TASK OBJECTIVE — Transcribe the listing below in full, exactly, with no images.

PROVIDED DATA —
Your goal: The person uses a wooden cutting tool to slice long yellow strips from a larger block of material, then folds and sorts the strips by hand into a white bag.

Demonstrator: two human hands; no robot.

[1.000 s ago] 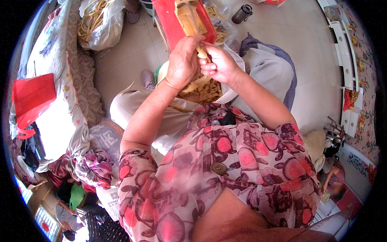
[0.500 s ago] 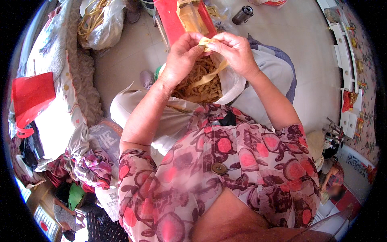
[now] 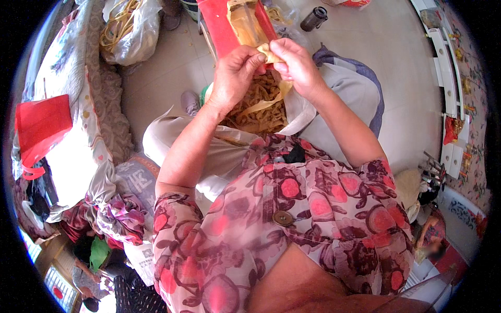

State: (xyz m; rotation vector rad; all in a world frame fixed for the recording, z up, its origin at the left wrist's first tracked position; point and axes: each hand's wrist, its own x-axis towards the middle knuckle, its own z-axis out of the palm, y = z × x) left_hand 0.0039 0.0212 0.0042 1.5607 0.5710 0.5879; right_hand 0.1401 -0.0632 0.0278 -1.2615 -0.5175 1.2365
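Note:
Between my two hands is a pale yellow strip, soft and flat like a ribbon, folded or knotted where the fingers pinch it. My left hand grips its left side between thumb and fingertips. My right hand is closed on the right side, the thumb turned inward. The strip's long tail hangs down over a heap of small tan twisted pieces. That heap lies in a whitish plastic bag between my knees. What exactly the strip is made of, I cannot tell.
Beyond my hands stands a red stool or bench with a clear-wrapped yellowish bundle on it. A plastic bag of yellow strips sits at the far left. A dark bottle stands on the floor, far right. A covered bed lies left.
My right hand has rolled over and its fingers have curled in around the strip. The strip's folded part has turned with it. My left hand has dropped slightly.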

ANSWER AREA —
Your goal: The person uses a wooden cutting tool to slice long yellow strips from a larger block of material, then folds and sorts the strips by hand into a white bag.

Demonstrator: two human hands; no robot.

[1.000 s ago] 
[0.500 s ago] 
[now] 

State: (xyz m; rotation vector rad; all in a world frame fixed for the recording, z up, its origin at the left wrist's first tracked position; point and axes: each hand's wrist, its own x-axis towards the middle knuckle, its own z-axis out of the palm, y = z × x) left_hand 0.0039 0.0212 0.0042 1.5607 0.5710 0.5879; right_hand 0.1401 -0.0632 0.0278 -1.2615 -0.5175 1.2365
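Note:
Between my two hands is a pale yellow strip, soft and flat like a ribbon, folded or knotted where the fingers pinch it. My left hand grips its left side between thumb and fingertips. My right hand is closed on the right side, the thumb turned inward. The strip's long tail hangs down over a heap of small tan twisted pieces. That heap lies in a whitish plastic bag between my knees. What exactly the strip is made of, I cannot tell.
Beyond my hands stands a red stool or bench with a clear-wrapped yellowish bundle on it. A plastic bag of yellow strips sits at the far left. A dark bottle stands on the floor, far right. A covered bed lies left.
My right hand has rolled over and its fingers have curled in around the strip. The strip's folded part has turned with it. My left hand has dropped slightly.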

This exercise requires nothing further.